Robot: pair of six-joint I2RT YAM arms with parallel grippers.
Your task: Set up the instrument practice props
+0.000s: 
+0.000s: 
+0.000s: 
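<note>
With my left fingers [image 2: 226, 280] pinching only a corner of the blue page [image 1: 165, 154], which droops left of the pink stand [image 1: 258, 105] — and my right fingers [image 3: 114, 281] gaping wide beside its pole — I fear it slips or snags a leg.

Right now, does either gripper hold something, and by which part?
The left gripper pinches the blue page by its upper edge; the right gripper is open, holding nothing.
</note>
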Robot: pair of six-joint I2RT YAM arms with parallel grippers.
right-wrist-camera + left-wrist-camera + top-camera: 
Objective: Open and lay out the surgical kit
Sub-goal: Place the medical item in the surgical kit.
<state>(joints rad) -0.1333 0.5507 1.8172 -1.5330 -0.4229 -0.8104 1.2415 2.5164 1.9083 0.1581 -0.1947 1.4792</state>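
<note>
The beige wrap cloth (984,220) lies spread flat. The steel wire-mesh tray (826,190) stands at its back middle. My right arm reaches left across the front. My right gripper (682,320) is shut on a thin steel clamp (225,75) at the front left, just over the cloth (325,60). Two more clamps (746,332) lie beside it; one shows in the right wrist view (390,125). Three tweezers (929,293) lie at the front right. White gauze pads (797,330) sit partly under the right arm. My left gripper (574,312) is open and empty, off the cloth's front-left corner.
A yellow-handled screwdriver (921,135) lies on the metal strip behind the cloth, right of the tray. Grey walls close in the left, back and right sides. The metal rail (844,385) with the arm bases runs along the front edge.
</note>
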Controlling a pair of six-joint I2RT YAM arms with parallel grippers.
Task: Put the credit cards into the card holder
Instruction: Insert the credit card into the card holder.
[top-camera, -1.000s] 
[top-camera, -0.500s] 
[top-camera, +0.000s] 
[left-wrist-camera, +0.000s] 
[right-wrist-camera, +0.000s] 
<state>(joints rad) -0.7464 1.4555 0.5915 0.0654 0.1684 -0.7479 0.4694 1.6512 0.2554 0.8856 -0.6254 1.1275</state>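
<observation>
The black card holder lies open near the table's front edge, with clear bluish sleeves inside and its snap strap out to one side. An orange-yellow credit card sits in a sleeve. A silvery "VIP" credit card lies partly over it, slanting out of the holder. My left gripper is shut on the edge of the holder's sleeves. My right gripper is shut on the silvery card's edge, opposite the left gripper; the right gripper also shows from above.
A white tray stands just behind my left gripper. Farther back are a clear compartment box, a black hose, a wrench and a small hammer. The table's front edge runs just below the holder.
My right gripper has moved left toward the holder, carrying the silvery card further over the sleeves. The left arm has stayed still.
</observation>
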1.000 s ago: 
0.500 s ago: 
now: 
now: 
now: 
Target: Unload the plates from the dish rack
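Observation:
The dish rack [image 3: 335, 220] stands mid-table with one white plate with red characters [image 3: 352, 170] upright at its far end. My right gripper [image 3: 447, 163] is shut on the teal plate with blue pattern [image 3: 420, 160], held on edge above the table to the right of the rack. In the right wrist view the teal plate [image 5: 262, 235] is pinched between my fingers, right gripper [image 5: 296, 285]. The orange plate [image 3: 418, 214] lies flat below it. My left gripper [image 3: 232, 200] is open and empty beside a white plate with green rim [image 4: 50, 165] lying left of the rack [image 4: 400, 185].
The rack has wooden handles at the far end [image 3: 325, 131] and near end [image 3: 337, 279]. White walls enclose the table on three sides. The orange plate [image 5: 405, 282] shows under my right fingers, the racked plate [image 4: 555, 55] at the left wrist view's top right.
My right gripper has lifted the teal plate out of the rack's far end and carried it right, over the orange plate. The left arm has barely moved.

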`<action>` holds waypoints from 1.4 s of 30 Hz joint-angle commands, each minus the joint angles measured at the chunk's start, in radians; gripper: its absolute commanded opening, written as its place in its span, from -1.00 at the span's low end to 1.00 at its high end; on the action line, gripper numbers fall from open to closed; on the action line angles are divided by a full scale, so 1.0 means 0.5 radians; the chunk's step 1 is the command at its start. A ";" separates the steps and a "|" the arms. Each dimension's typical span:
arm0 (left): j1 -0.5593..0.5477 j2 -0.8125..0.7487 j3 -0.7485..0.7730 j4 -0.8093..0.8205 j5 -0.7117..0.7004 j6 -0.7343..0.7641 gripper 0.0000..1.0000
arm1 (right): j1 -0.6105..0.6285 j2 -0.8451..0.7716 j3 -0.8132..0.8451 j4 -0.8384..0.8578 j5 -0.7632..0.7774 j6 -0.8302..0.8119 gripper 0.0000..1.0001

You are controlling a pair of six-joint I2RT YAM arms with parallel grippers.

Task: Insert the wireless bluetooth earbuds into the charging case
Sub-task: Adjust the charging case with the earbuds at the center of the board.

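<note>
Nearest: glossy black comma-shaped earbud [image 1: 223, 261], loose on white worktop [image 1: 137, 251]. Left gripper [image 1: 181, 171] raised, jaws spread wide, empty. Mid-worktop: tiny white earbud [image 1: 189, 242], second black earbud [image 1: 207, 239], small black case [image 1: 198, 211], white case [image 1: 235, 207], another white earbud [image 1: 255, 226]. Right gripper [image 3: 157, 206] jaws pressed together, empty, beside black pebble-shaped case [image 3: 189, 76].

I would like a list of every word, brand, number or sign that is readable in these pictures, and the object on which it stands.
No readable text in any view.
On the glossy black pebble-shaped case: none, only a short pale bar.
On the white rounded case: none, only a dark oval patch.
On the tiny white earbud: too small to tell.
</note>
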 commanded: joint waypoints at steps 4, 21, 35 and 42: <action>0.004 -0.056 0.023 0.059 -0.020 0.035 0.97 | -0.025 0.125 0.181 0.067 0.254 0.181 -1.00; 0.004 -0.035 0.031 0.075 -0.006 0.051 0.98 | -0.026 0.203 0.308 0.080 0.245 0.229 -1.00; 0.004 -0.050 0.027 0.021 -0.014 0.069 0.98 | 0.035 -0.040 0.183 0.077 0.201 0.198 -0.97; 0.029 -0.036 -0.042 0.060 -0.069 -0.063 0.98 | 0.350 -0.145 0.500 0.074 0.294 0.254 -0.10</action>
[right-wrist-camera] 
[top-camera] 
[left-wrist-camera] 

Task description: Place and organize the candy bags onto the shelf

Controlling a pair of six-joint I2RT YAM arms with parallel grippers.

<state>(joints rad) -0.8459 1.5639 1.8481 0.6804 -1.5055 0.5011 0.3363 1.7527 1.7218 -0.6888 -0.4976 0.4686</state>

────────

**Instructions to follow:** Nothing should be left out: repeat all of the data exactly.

**Exercise result:**
Robot: pair of six-joint I2RT YAM arms with parallel grippers.
Your task: Set up the instrument practice props
+0.000s: 
+0.000s: 
+0.000s: 
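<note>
With my left fingers [image 2: 226, 280] pinching only a corner of the blue page [image 1: 165, 154], which droops left of the pink stand [image 1: 258, 105] — and my right fingers [image 3: 114, 281] gaping wide beside its pole — I fear it slips or snags a leg.

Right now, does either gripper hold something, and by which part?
The left gripper pinches the blue page by its upper edge; the right gripper is open, holding nothing.
</note>
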Robot: pair of six-joint I2RT YAM arms with parallel grippers.
right-wrist-camera + left-wrist-camera + top-camera: 
Objective: Open and lay out the surgical kit
Sub-goal: Place the medical item in the surgical kit.
<state>(joints rad) -0.1333 0.5507 1.8172 -1.5330 -0.4229 -0.8104 1.2415 2.5164 1.9083 0.1581 -0.1947 1.4792</state>
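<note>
The beige wrap cloth (984,220) lies spread flat. The steel wire-mesh tray (826,190) stands at its back middle. My right arm reaches left across the front. My right gripper (682,320) is shut on a thin steel clamp (225,75) at the front left, just over the cloth (325,60). Two more clamps (746,332) lie beside it; one shows in the right wrist view (390,125). Three tweezers (929,293) lie at the front right. White gauze pads (797,330) sit partly under the right arm. My left gripper (574,312) is open and empty, off the cloth's front-left corner.
A yellow-handled screwdriver (921,135) lies on the metal strip behind the cloth, right of the tray. Grey walls close in the left, back and right sides. The metal rail (844,385) with the arm bases runs along the front edge.
</note>
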Controlling a pair of six-joint I2RT YAM arms with parallel grippers.
Task: Put the credit cards into the card holder
Instruction: Insert the credit card into the card holder.
[top-camera, -1.000s] 
[top-camera, -0.500s] 
[top-camera, +0.000s] 
[left-wrist-camera, +0.000s] 
[right-wrist-camera, +0.000s] 
<state>(joints rad) -0.7464 1.4555 0.5915 0.0654 0.1684 -0.7479 0.4694 1.6512 0.2554 0.8856 -0.6254 1.1275</state>
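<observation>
The black card holder lies open near the table's front edge, with clear bluish sleeves inside and its snap strap out to one side. An orange-yellow credit card sits in a sleeve. A silvery "VIP" credit card lies partly over it, slanting out of the holder. My left gripper is shut on the edge of the holder's sleeves. My right gripper is shut on the silvery card's edge, opposite the left gripper; the right gripper also shows from above.
A white tray stands just behind my left gripper. Farther back are a clear compartment box, a black hose, a wrench and a small hammer. The table's front edge runs just below the holder.
My right gripper has moved left toward the holder, carrying the silvery card further over the sleeves. The left arm has stayed still.
</observation>
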1.000 s ago: 
0.500 s ago: 
now: 
now: 
now: 
Target: Unload the plates from the dish rack
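Observation:
The dish rack [image 3: 335, 220] stands mid-table with one white plate with red characters [image 3: 352, 170] upright at its far end. My right gripper [image 3: 447, 163] is shut on the teal plate with blue pattern [image 3: 420, 160], held on edge above the table to the right of the rack. In the right wrist view the teal plate [image 5: 262, 235] is pinched between my fingers, right gripper [image 5: 296, 285]. The orange plate [image 3: 418, 214] lies flat below it. My left gripper [image 3: 232, 200] is open and empty beside a white plate with green rim [image 4: 50, 165] lying left of the rack [image 4: 400, 185].
The rack has wooden handles at the far end [image 3: 325, 131] and near end [image 3: 337, 279]. White walls enclose the table on three sides. The orange plate [image 5: 405, 282] shows under my right fingers, the racked plate [image 4: 555, 55] at the left wrist view's top right.
My right gripper has lifted the teal plate out of the rack's far end and carried it right, over the orange plate. The left arm has barely moved.
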
`<action>` holds waypoints from 1.4 s of 30 Hz joint-angle commands, each minus the joint angles measured at the chunk's start, in radians; gripper: its absolute commanded opening, written as its place in its span, from -1.00 at the span's low end to 1.00 at its high end; on the action line, gripper numbers fall from open to closed; on the action line angles are divided by a full scale, so 1.0 means 0.5 radians; the chunk's step 1 is the command at its start. A ";" separates the steps and a "|" the arms. Each dimension's typical span:
arm0 (left): j1 -0.5593..0.5477 j2 -0.8125..0.7487 j3 -0.7485..0.7730 j4 -0.8093..0.8205 j5 -0.7117..0.7004 j6 -0.7343..0.7641 gripper 0.0000..1.0000
arm1 (right): j1 -0.6105..0.6285 j2 -0.8451..0.7716 j3 -0.8132..0.8451 j4 -0.8384..0.8578 j5 -0.7632..0.7774 j6 -0.8302..0.8119 gripper 0.0000..1.0001

You are controlling a pair of six-joint I2RT YAM arms with parallel grippers.

Task: Insert the wireless bluetooth earbuds into the charging case
Sub-task: Adjust the charging case with the earbuds at the center of the board.

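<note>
Nearest: glossy black comma-shaped earbud [image 1: 223, 261], loose on white worktop [image 1: 137, 251]. Left gripper [image 1: 181, 171] raised, jaws spread wide, empty. Mid-worktop: tiny white earbud [image 1: 189, 242], second black earbud [image 1: 207, 239], small black case [image 1: 198, 211], white case [image 1: 235, 207], another white earbud [image 1: 255, 226]. Right gripper [image 3: 157, 206] jaws pressed together, empty, beside black pebble-shaped case [image 3: 189, 76].

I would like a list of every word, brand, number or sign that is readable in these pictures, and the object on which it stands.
No readable text in any view.
On the glossy black pebble-shaped case: none, only a short pale bar.
On the white rounded case: none, only a dark oval patch.
On the tiny white earbud: too small to tell.
</note>
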 commanded: joint waypoints at steps 4, 21, 35 and 42: <action>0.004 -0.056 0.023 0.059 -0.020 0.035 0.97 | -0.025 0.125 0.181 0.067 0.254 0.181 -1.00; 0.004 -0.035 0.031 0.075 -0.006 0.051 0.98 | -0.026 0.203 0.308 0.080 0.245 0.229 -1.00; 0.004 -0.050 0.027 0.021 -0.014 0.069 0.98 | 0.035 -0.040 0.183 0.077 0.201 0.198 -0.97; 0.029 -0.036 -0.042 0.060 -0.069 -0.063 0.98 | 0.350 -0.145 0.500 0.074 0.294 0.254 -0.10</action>
[right-wrist-camera] 
[top-camera] 
[left-wrist-camera] 

Task description: Place and organize the candy bags onto the shelf

Controlling a pair of six-joint I2RT YAM arms with parallel grippers.

<state>(joints rad) -0.8459 1.5639 1.8481 0.6804 -1.5055 0.5011 0.3363 1.7527 1.7218 -0.6888 -0.4976 0.4686</state>

That concludes the output for this exercise.